WHAT TO DO -> Every line containing the word "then" is to be copied from the data below.
------------------------
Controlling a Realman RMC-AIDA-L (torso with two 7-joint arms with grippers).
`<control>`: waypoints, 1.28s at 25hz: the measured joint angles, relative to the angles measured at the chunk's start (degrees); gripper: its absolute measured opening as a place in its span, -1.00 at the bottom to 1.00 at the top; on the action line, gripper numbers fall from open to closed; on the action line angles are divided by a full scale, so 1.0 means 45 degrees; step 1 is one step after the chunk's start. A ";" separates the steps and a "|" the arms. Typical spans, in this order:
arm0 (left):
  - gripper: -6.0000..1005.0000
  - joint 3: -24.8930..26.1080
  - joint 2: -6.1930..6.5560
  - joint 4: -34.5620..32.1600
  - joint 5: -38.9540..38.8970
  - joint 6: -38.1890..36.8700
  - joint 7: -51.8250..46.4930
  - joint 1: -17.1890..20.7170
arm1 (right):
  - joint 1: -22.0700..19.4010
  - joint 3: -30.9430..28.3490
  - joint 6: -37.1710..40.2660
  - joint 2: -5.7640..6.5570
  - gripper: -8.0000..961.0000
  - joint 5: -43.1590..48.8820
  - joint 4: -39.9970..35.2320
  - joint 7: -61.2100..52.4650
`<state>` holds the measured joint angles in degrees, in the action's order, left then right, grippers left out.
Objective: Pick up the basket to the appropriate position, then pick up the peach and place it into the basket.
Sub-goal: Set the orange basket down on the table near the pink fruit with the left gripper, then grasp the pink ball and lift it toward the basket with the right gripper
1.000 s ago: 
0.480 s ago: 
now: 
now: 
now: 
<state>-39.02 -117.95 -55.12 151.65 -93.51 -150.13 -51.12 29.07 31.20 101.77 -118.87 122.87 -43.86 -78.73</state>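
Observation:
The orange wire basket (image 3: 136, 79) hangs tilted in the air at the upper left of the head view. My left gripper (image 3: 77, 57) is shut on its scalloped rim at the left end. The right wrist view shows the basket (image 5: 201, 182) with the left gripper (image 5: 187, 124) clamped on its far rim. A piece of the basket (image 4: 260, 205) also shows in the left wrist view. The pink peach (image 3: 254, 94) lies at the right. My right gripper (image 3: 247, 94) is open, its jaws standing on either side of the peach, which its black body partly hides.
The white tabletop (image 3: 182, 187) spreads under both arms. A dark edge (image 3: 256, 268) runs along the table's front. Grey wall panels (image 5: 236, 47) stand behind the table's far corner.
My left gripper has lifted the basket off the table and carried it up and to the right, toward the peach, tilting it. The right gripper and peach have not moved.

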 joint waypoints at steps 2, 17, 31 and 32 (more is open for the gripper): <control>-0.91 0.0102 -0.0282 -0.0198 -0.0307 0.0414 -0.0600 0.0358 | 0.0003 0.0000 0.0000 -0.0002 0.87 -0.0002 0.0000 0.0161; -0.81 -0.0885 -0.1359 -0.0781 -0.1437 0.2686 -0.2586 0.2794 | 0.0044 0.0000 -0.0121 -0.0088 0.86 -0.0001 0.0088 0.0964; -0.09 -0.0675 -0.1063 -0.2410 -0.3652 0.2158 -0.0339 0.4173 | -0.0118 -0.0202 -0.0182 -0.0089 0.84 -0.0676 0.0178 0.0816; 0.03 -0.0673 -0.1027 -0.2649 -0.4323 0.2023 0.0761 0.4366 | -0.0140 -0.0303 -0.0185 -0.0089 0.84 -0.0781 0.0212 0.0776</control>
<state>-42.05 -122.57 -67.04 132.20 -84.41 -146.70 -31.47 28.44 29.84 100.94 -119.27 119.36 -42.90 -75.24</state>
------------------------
OUTPUT BELOW ->
`<state>` holds the measured joint angles in degrees, in the action's order, left then right, grippers left out.
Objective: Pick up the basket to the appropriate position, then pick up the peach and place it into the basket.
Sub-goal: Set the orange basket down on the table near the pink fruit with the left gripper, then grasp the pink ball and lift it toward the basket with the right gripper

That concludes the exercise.